How CSV data intake works¶
Information
This tutorial applies to intakes of Landing Zone type and is an illustrative guide. There may be minor frequent changes to the code in the scripts. Use these scripts as starters to build your own. The scripts were tested on Sidra 2023.12 (2.0.3). For more information, you may contact our Sidra's Support Team.
In this tutorial we illustrate how to configure a Sidra Entity to ingest data from CSV files into the platform.
Introduction¶
For a data intake process to take place, Sidra needs the metadata - definitions for each Entity and the Attributes - corresponding to the CSV table with its columns.
As opposed to database Providers, there is no automatic metadata inference pipeline available. This means that one needs to manually specify this metadata, for each of the Entities (tables) that should be ingested, as well as their Attributes (columns).

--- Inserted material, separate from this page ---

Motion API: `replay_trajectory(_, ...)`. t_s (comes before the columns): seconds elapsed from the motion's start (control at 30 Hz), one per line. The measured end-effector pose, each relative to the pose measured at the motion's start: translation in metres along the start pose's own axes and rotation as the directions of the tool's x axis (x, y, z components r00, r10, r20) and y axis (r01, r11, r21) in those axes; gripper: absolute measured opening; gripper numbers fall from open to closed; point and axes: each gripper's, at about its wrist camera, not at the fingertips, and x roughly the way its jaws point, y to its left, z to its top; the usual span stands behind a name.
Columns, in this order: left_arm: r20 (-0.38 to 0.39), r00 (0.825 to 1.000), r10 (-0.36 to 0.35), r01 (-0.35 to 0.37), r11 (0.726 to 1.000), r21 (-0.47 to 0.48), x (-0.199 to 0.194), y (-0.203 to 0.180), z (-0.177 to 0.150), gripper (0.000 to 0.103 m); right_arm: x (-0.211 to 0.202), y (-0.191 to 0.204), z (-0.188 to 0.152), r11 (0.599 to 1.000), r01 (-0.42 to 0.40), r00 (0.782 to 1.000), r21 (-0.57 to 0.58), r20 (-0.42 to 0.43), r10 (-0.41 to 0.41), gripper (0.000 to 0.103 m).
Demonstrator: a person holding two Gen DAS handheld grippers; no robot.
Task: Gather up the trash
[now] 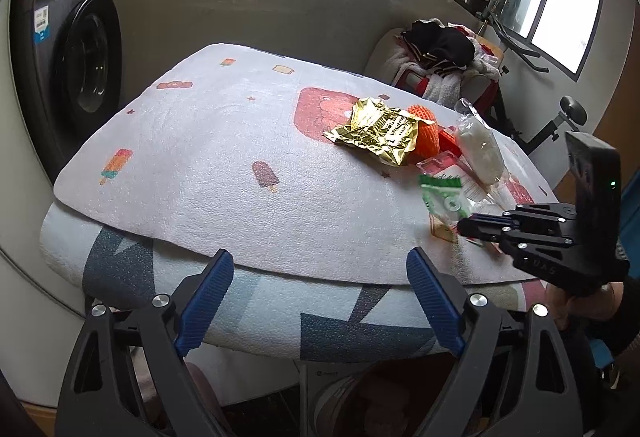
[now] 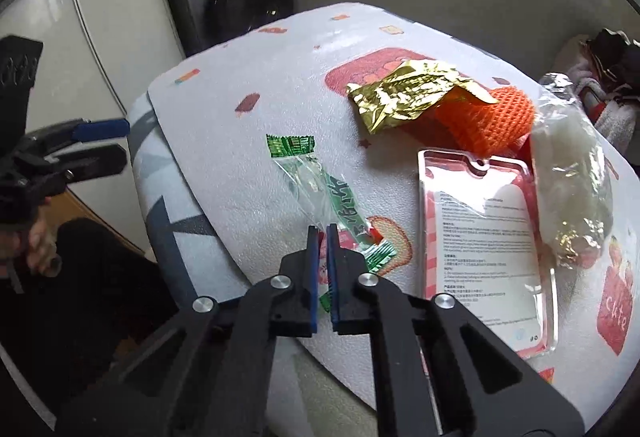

Defining the metadata, as an overview, refers to:
- Ensure we have a Provider for the various CSV files to be ingested.
- Define an Entity for each type of CSV to be ingested.
- For each Entity (type of CSV), define the Attributes corresponding to the columns/fields present in that CSV.
- Note that there are also some system-required Attributes, needed for specifying how to read and process the columns/fields in Databricks tables.
- Associate the Entity with the ingestion Pipeline for data files.
Declaring the metadata can be carried out by either calling the Sidra API, or executing a SQL script directly on the Sidra Service metadata database. The PowerShell script sample below is calling the Sidra API and can be used to start defining CSV-ingesting Entities.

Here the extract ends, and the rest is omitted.